The General Data Protection Regulation (GDPR) is an EU regulation on privacy and data protection. The GDPR compliance checklist covers the transfer of personal data both inside and outside of the EU and EEA areas. The GDPR gives control to individuals over their personal data and increases the obligations of organisations to deal with that data in secure and transparent ways.
GDPR also extends to third party vendors. Third-party compliance GDPR requirements relate to a person, agency, public authority, or body other than the data subject, processor, controller and persons who, under the direct authority of the controller or processor, are authorised to process personal data.
To ensure you meet third party compliance GDPR requirements, organisations must take steps to protect data held within their care and those shared with third parties. Seeing as a large percentage of data breaches happen through third-party relationships, GDPR states that third parties must handle data privacy and security in a way that is compliant to the regulation. Capturing the third party due diligence GDPR requirements is a fundamental part of ensuring that the necessary steps are taken to abide by compliance.
For companies or organisations who are unable to stick to third party compliance GDPR requirements, regulatory authorities have greater powers to act, issuing fines totalling up to 4 percent of annual revenue or 20 million euros, whichever is greater. Therefore, conducting third-party due diligence GDPR and ensuring compliance is a crucial part of protecting an organisation and its assets.
Third party GDPR compliance
Although organisations know they should take their own cybersecurity and compliance requirements seriously, third party GDPR compliance is often overlooked.
Organisations around the world have become increasingly aware of the significant legal requirements imposed by GDPR and the business risks posed by cybersecurity breaches. Therefore, a third party security risk assessment is a fundamental part of ensuring your business is third party compliant.
Businesses are now beginning to devote substantial resources to identifying and eliminating internal vulnerabilities and to mitigating their exposure resulting from potential cyber security incidents or non-third-party compliance GDPR.

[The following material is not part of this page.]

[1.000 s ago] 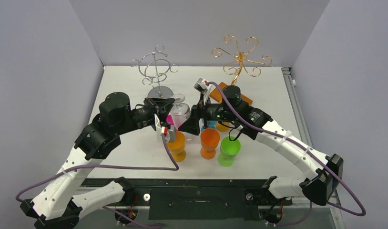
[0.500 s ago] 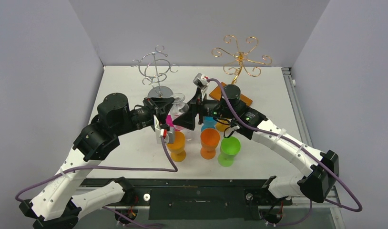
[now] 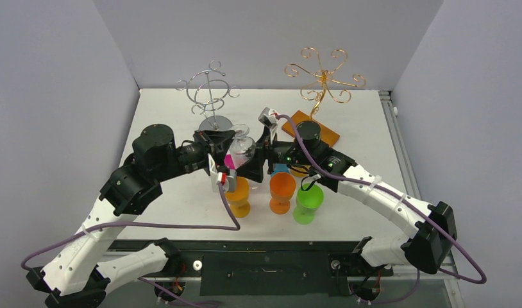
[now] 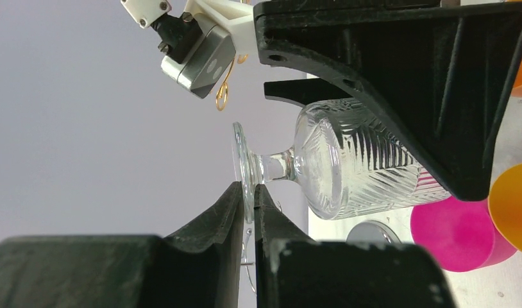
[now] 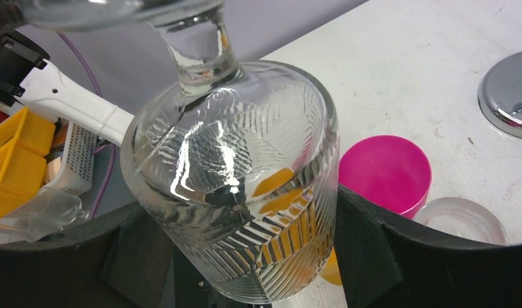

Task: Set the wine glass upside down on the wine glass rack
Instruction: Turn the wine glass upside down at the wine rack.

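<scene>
White tabletop (image 3: 374, 141) hemmed by grey walls fills the overhead view. At centre frame the left gripper (image 4: 247, 189) is pinched tight on the edge of the foot of the clear wine glass (image 4: 348, 163). It carries the glass off the table, lying on its side with the stem level. The right gripper (image 5: 236, 224) has its jaws spread wide, one on each side of the ribbed bowl. Whether its pads actually press the glass I cannot tell.

Under the bowl sits a pink cup (image 5: 385, 172), and lower in the overhead frame stand an orange goblet (image 3: 282, 186) and a green goblet (image 3: 308, 199). Toward the top, the silver rack (image 3: 210, 90) and the gold rack (image 3: 322, 77) both hang bare, well apart from the glass.

So the glass is lifted, and this looks like a hand-over half made. Still to come, by my reading: the right side takes hold, the left lets go, and the glass is turned foot-up and hooked onto a rack arm.

A second ago the right gripper stood just right of the bowl in the overhead view. It has since slid left to straddle it, while the left arm has barely shifted.
</scene>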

Addressing cyber security and privacy risk management from multiple angles is key, including investing in robust IT security systems, conducting employee security awareness training, considering the purchase of cyber security-related insurance policies and developing a data breach response plan to make sure that they can meet the 72 hours data breach notification of GDPR.
Organisations have found that they must conduct a third party security risk assessment to counter threats. Under GDPR, businesses are legally bound to provide assurance to the regulator that these third-party service providers are compliant with the new regulations by having good cyber security and privacy controls in place.

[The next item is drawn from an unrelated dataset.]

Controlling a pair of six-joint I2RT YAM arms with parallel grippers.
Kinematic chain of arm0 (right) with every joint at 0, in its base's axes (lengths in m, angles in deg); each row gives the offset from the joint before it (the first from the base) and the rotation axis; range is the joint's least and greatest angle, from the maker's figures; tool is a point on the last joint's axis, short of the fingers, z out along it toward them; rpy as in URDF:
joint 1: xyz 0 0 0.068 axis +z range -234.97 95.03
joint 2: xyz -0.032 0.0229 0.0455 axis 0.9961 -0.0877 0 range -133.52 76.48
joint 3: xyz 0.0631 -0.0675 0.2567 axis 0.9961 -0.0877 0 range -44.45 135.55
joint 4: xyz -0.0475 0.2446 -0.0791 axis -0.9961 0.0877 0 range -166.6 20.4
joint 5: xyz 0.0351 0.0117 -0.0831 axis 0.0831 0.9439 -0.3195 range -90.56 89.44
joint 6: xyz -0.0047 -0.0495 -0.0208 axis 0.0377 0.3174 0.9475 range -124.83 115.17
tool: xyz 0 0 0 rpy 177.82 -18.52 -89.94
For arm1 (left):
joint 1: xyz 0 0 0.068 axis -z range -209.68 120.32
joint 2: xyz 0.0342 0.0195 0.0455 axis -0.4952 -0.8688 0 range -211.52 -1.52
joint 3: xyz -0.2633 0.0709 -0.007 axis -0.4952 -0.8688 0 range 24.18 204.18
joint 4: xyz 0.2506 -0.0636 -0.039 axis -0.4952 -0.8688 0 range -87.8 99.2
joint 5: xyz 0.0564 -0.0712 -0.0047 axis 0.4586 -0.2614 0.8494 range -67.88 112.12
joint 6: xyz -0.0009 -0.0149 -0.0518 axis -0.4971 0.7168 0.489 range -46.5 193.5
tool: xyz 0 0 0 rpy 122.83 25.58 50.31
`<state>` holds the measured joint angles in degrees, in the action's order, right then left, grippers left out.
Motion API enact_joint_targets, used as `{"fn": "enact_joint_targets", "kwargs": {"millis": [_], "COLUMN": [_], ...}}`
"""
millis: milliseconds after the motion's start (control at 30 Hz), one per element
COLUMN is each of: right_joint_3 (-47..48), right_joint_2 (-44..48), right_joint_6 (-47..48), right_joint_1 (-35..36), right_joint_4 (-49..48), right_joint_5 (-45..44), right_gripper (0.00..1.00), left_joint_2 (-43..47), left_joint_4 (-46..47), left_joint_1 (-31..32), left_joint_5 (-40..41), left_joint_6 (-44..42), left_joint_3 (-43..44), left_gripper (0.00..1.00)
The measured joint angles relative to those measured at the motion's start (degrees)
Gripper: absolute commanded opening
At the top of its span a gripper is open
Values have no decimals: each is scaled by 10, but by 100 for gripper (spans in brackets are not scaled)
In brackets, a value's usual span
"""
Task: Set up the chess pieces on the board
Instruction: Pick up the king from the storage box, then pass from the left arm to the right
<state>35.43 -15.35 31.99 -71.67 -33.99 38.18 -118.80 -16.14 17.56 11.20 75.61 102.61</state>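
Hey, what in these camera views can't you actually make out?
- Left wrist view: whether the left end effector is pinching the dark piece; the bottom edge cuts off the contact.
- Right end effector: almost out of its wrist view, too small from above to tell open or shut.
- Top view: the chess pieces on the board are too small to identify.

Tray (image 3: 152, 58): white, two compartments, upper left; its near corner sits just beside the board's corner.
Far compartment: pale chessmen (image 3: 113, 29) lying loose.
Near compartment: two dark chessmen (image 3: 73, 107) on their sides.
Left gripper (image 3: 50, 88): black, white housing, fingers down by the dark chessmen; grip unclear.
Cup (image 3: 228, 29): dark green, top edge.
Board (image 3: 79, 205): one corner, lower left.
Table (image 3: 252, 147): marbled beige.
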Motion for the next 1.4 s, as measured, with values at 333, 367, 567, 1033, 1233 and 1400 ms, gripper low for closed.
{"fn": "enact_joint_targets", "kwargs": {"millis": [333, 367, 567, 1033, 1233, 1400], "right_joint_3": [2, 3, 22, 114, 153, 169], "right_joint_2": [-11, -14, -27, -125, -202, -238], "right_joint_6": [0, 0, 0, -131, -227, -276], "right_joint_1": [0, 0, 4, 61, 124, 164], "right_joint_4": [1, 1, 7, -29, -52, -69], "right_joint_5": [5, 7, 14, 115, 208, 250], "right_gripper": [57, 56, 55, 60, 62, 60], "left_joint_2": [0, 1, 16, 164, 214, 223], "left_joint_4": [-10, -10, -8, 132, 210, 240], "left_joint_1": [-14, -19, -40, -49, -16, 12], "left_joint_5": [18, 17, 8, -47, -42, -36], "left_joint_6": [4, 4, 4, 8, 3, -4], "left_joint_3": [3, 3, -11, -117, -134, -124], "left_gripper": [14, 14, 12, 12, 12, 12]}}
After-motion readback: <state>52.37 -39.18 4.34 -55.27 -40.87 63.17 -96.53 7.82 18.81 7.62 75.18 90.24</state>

Many cyber security breaches occur due to a company’s cyber security measures only being as strong as its third-party vendor cybersecurity measures – stressing the importance of a 3rd party security risk assessment.
Let’s take a closer look at some of the issues organisations should tackle to mitigate their cyber security data privacy risk, in connection with third-party service providers.
1. Take Stock of existing Vendor Relationships
The first step is to ensure that your organisation has a complete understanding of who has access to what data. It’s important to conduct a timely third party security risk assessment, including the cloud and all elements of internal and external security.
Third party GDPR compliance is a requirement of any third-party risk management assurance program. As well as understanding who these providers are and what information you exchange with them, whether it has been classified as personal data or not, under GDPR you also need to be clear on who is the data controller or processor in each relationship. This will help you both to understand which part of the GDPR needs to be complied with.
2. Limit Access and Segregate Data
Although it may be necessary to share some data or systems with third-party vendors and outside services providers, such access should be on a need-to-know basis in order to meet the data minimisation principle within GDPR.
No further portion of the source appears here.